15. Dezember 2020, Paris
IEA: Nachfrage wird weiter tief bleiben
 - Ponca City, APA/ag

Die Erholung des Ölmarktes von der Corona-Pandemie wird nach Einschätzung der Internationale Energieagentur (IEA) langsamer als bisher prognostiziert verlaufen. „Die Nachfrage wird eindeutig längere Zeit niedriger sein als erwartet“, teilte die IEA am Dienstag in Paris in einem Bericht mit.

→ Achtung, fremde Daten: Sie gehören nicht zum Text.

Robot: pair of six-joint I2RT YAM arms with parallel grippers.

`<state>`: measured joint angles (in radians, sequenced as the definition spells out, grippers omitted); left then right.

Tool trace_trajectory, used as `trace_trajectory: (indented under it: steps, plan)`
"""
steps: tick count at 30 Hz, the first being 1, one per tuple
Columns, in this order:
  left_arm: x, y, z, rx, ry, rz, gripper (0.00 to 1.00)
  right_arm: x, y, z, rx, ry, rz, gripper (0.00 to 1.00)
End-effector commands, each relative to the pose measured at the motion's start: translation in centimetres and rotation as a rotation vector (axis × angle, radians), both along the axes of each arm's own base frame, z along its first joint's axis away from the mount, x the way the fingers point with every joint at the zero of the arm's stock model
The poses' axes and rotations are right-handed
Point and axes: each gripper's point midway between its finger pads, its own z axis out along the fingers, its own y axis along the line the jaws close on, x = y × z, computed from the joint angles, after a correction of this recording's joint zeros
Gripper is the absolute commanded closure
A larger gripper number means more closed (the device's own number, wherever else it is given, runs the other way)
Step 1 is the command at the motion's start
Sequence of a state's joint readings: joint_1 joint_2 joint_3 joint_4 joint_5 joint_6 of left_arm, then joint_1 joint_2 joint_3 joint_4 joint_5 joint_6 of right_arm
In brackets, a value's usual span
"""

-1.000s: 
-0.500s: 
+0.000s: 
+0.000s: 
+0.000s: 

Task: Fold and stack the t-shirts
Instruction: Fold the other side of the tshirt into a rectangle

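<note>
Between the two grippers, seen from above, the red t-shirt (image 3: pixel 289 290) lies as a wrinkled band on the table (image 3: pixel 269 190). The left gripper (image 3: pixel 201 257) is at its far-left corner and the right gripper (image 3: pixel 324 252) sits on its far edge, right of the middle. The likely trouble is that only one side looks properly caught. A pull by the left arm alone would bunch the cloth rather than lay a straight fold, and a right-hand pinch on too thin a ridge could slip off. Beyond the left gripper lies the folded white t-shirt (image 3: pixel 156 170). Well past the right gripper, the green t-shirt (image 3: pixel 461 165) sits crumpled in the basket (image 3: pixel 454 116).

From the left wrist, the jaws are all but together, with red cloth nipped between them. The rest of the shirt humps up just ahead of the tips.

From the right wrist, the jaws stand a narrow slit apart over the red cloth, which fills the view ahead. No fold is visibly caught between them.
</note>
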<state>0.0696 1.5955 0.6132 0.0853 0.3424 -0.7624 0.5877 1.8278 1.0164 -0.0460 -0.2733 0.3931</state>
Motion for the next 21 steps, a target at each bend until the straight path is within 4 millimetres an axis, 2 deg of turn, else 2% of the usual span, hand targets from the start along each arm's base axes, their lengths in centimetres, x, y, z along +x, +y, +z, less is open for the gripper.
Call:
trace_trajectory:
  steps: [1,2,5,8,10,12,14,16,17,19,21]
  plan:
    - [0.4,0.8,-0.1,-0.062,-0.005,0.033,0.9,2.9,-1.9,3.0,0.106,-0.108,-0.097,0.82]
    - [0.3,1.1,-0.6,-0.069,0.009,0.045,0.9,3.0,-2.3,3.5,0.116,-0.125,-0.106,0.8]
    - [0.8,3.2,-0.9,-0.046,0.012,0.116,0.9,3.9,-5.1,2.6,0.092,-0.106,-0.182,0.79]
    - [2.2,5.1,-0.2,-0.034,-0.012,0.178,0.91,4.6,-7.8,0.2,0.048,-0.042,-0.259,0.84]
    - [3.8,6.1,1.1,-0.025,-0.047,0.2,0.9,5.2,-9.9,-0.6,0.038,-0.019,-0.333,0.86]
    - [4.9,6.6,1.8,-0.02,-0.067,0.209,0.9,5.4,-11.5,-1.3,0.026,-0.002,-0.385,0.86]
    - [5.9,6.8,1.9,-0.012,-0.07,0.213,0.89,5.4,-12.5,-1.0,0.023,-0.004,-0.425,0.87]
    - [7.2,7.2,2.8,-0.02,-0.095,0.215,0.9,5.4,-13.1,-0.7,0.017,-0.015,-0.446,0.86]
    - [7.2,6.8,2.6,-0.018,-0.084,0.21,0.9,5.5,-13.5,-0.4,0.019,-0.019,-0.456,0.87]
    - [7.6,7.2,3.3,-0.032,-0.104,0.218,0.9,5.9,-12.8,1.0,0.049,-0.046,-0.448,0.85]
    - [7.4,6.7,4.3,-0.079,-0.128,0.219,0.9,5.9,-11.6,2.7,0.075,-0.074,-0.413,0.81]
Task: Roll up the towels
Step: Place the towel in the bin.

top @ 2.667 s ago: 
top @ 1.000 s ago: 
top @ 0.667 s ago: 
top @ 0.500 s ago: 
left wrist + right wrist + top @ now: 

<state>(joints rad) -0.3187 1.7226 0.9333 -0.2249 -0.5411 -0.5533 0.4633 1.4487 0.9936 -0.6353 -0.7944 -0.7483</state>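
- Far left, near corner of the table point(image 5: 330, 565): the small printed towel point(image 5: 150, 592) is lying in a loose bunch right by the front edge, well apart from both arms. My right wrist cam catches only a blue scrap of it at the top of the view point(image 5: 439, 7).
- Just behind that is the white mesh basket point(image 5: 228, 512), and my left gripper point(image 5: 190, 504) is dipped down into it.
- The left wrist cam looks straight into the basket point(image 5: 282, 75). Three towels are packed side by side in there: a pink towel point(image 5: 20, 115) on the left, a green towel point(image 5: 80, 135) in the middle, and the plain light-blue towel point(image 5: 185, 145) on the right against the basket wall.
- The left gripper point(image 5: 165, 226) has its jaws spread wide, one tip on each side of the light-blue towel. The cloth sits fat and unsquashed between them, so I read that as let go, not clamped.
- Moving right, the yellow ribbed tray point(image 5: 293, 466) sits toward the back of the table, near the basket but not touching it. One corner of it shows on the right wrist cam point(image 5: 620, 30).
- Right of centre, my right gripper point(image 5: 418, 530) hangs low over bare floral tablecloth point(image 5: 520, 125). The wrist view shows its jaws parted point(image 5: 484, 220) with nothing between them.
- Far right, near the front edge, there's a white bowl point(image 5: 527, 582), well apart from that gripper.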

Sie reduzierte daher ihre Prognose für die Rohölnachfrage. „Der Markt bleibt fragil“, schreibt die IEA.

Schließlich wurden zuletzt in Europa erneut viele wirtschaftliche Beschränkungen beschlossen, die die Nachfrage nach Rohöl dämpfen.

Für das Jahr 2021 senkte der Interessenverband führender Industriestaaten seine Prognose für die globale Nachfrage nach Rohöl um 110.000 Barrel pro Tag. Im gesamten Jahr 2021 dürfte die Nachfrage trotzdem um 5,7 Millionen Barrel pro Tag zum Vorjahr steigen. Damit hätte die Ölnachfrage rund zwei Drittel ihres historischen Rückgangs im Jahr 2020 wettgemacht. Insgesamt dürfte die Nachfrage im Jahr 2021 bei 96,9 Millionen Barrel pro Tag liegen

Bereits am Montag hatte die Organisation Erdöl exportierender Länder (OPEC) ihre Prognose für das erste Quartal 2021 gesenkt. Die bisherige Prognose wurde um eine Millionen Barrel pro Tag reduziert. Die OPEC verwies auf Unsicherheiten mit Blick auf die Entwicklung der Coronakrise und die Verteilung von Impfstoffen. Die OPEC schätzte den Bedarf für 2021 auf 96,89 Mio. Fass täglich.